Le Buckau, un des premiers navires équipés des rotors de l’ingénieur Flettner, et l’Alcyone commandé par la fondation Cousteau.

Les rotors font tourner les têtes

Mais c’est dans les années à venir que les turbovoiles devraient connaitre leurs véritables heures de gloire. Lutte contre le changement climatique, nouvelles règlementations sur le transport maritime international, volatilité des cours du pétrole… Pour les armateurs, les économies de carburant sont un passage obligé, et les bureaux d’étude ont des propositions. Ailes de kite, qui équipent certains rouliers, voiles rigides, annoncés dans plusieurs projets de cargos, et bien sûr rotor sails. Le Français Socotra a choisi de signer avec une société spécialisée finlandaise, Norsepower Oy Ltd, qui s’est affirmée comme un des leaders de ce nouveau marché ces dernières années. L’entreprise a même créé une version inclinable de ses rotor sails pour permettre aux cargos équipés de passer les ponts et remonter les fleuves.
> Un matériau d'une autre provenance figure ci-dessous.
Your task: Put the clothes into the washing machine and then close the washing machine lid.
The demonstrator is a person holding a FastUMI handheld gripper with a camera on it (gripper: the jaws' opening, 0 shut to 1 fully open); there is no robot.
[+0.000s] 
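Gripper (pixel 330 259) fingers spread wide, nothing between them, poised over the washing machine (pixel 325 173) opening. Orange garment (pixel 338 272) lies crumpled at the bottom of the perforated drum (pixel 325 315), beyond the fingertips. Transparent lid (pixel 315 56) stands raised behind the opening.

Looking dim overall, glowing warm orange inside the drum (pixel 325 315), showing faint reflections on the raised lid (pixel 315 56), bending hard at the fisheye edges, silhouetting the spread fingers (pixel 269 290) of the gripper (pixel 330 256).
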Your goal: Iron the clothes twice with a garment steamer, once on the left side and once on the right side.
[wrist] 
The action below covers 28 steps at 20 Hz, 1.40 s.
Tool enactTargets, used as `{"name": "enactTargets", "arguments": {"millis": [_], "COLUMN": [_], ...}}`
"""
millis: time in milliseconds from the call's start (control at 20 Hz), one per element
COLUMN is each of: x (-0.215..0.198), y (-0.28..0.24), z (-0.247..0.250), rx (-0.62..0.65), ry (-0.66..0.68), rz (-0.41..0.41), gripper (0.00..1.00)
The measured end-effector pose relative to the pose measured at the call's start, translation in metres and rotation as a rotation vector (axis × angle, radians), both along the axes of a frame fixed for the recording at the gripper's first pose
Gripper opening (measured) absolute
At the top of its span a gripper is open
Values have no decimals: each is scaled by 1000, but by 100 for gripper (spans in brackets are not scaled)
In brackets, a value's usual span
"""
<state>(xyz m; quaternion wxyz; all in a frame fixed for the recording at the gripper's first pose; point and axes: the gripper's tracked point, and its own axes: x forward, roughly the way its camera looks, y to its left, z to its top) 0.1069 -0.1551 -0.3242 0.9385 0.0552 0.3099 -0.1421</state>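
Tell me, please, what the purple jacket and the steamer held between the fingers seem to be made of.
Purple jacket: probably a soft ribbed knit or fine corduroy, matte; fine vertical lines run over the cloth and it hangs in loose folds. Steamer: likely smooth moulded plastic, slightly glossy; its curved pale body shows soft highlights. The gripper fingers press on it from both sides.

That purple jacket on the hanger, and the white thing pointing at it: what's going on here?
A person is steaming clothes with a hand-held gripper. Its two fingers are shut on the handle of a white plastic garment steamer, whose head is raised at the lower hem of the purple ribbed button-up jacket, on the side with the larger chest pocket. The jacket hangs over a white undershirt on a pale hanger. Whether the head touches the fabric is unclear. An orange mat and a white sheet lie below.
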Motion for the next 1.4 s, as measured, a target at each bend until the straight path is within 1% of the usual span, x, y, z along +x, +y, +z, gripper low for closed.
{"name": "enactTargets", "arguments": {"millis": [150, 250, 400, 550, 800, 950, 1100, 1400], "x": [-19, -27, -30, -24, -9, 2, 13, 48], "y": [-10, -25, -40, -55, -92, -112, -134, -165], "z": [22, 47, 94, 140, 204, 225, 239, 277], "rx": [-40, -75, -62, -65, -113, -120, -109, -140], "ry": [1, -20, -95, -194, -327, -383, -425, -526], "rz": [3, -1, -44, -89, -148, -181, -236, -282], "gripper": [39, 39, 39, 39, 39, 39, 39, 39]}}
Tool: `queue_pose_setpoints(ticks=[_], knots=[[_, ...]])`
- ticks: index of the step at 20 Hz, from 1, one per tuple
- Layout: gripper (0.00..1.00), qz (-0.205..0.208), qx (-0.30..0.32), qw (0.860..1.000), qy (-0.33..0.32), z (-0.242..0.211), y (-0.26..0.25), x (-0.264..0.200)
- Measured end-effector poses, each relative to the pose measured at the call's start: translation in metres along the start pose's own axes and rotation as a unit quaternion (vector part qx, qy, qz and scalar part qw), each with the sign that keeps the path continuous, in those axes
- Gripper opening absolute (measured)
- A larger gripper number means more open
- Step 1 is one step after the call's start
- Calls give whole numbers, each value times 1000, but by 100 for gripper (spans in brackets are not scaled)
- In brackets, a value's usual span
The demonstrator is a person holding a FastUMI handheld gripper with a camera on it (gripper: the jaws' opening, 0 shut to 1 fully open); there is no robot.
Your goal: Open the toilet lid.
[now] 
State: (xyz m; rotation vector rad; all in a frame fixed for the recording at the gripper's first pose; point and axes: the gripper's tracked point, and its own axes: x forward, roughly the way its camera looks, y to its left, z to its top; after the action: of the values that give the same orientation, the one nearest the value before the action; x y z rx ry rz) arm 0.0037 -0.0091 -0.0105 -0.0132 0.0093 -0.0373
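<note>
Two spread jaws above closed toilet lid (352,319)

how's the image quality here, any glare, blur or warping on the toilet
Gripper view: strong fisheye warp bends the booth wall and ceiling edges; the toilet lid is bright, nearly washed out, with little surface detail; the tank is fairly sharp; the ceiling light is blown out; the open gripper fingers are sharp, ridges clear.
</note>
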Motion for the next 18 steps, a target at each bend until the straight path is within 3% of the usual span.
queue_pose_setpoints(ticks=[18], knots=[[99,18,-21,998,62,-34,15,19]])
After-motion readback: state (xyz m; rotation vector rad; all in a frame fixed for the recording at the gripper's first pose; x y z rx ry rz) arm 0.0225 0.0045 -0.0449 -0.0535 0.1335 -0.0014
Et beaucoup d’autres ont déjà investi sur la technologie, comme le rappelle Mer et Marine : les chantiers navals géants de Hyundai ont présenté leur propre modèle de voile rotor, le britannique Anemoi vise jusqu’à 30% d’économie de carburant, les Allemands d’EcoFlettner ont déjà équipé plusieurs caboteurs, le Français Crain Technologie a testé un nouveau prototype de turbovoile sur le port de La Rochelle…

L’Alcyone, qui bat pavillon tricolore, devrait être équipé dès la fin 2023  de deux « voiles » de 35 mètres de haut dans les ateliers chinois du fournisseur. Opéré par TotalEnergies, il devrait ensuite être mis en service sur les lignes d’approvisionnement en carburant de la Polynésie, courant 2024. D’après Norsepower, ce sont jusqu’à 2 000 tonnes de CO2 par an dont l’émission pourrait être évitée grâce à cette technologie. « Le succès de ce projet pourrait ouvrir la voie à une adoption plus large de la propulsion assistée par le vent pour la flotte de TotalEnergies » a déclaré Jérôme Cousin, « senior vice-président shipping » du groupe pétrolier.